• _DIRECTIONS FOR THIS TASK_: Go to the line holding "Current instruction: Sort" in the data below. Return it and each line after it through the last, exactly, and skip the pictures.

((

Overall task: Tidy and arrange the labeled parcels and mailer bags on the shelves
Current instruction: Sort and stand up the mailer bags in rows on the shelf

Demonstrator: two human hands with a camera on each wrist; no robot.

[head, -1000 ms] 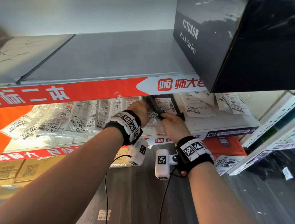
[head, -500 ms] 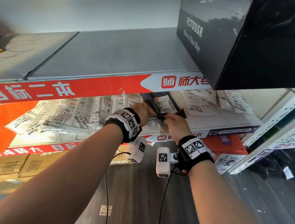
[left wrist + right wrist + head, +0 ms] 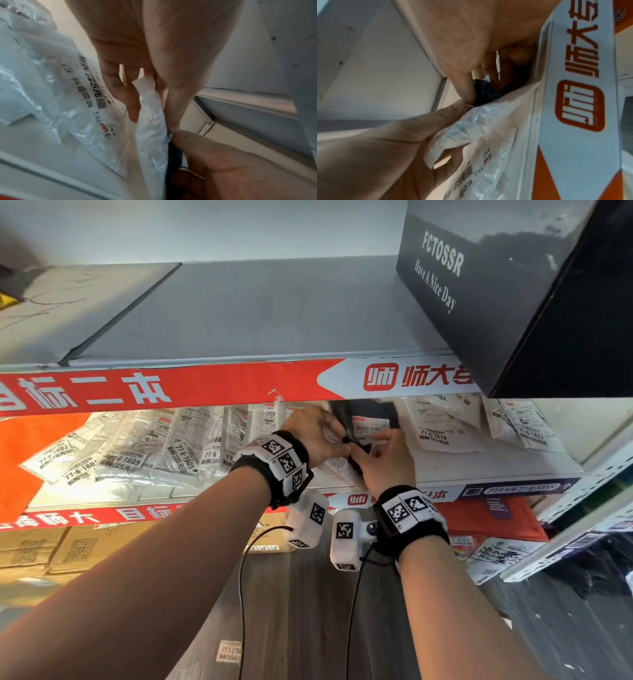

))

• _ANSWER TO THE EXERCISE_:
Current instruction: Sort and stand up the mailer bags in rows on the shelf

Demonstrator: two human hands with a camera on each wrist; no robot.

[head, -1000 ms] 
[head, -500 ms] 
[left wrist + right wrist + head, +0 ms] 

This exercise has been completed.